Thread switching is done using PyThreadState_Swap(), which sets
_PyThreadState_Current (both defined in pystate.c) and PyThreadState_GET()
(an alias for _PyThreadState_Current) (pystate.h).


Async Callbacks
===============
Asynchronous callbacks can be registered by adding the function to be called
to pendingcalls[] (see Py_AddPendingCall()). The state of this queue is
communicated to the main loop via things_to_do.


State
=====
The global state is recorded in a (per-process?) PyInterpreterState struct and
a per-thread PyThreadState struct.
Each execution frame's state is contained in that frame's PyFrameObject
(which includes the instruction stream, the environment (globals, locals,
builtins, etc.), the value stack and so forth).
EvalFrameEx()'s local variables are initialized from this frame object.


Instruction Stream
==================
The instruction stream looks as follows (c.f. assemble_emit() in compile.c):
A byte stream where each instruction consists of either
1) a single byte opcode: OP
2) a single byte opcode plus a two-byte immediate argument: OP LO HI
3) a special opcode followed by the real opcode followed by a four byte
   argument: EXTENDED_ARG OP BYTE2 BYTE1 BYTE4 BYTE3


Opcode Prediction
=================
One nice trick used to speed up opcode dispatch is the following:
Using the macros PREDICT() and PREDICTED() it is sometimes possible
to jump directly to the code implementing the next instruction
rather than having to go through the whole loop preamble, e.g.

case FOO:
      // ...
      PREDICT(BAR);
      continue;

PREDICTED(BAR);
case BAR:
     // ...

expands to

case FOO:
      // ...
      if (*next_instr == BAR) goto PRED_BAR;
      continue;

PRED_BAR: next_instr++;
case BAR:
      // ...


Main Loop
=========

Variables and macros used in EvalFrameEx()
------------------------------------------
The value stack:
  PyObject **stack_pointer;
The instruction stream:
  unsigned char *next_instr;
NEXTOP(), NEXTARG(), PEEKARG(), JUMPTO(), and JUMPBY() simply fiddle
with next_instr.
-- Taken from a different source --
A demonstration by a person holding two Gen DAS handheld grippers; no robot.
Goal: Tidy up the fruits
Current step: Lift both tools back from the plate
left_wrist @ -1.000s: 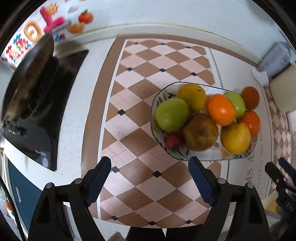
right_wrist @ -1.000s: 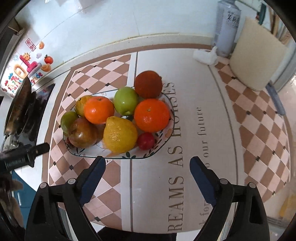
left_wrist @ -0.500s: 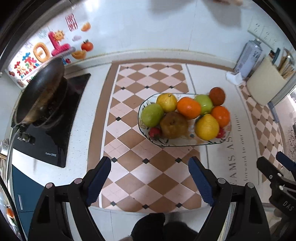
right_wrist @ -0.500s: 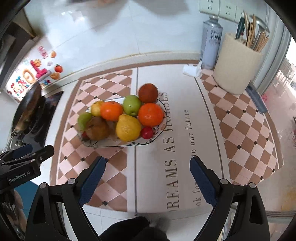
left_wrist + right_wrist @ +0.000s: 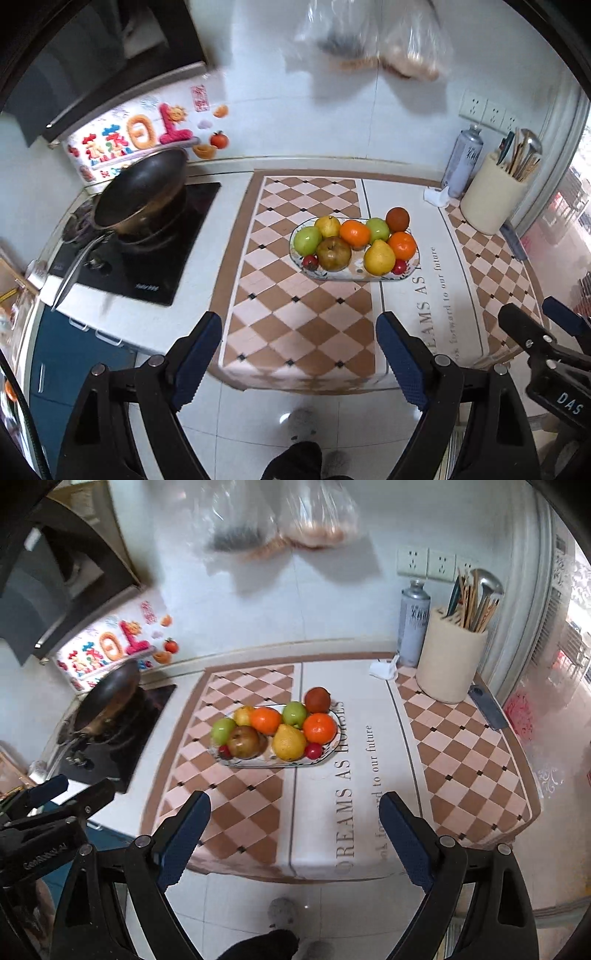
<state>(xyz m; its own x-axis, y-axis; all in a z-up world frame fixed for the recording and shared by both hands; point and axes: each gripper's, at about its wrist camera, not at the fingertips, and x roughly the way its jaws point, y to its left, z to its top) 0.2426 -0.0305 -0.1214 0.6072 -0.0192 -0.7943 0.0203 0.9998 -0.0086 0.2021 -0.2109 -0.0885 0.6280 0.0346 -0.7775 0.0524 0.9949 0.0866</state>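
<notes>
**Both grippers empty, fruit all on the plate**

Left gripper: fingers spread wide, nothing between them. Right gripper: same, spread wide and empty. Both hang well clear of the plate, out over the near edge of the counter.

The plate sits on the checkered mat, roughly mid-counter. Piled on it: green apple at its left end, brown pear just beside that, yellow pear toward the right, two oranges behind, a second green apple between them, dark red fruit at the back right rim. Small red fruits tucked at the front rim.

Frying pan on the cooktop, well left of the plate. Utensil holder and spray can back right of it.
</notes>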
Likewise for TOP(), SET_SECOND(), PUSH(), POP(),
etc. and stack_pointer.

Current opcode plus argument:
  int opcode;
  int oparg;

Error status:
  enum why_code why; // no, exn, exn re-raised, return, break, continue, yield
  int err;           // non-zero is error

The environment:
  PyObject *names;
  PyObject *consts;
and
  PyObject **fastlocals;
which is accessed via GETLOCAL() and SETLOCAL().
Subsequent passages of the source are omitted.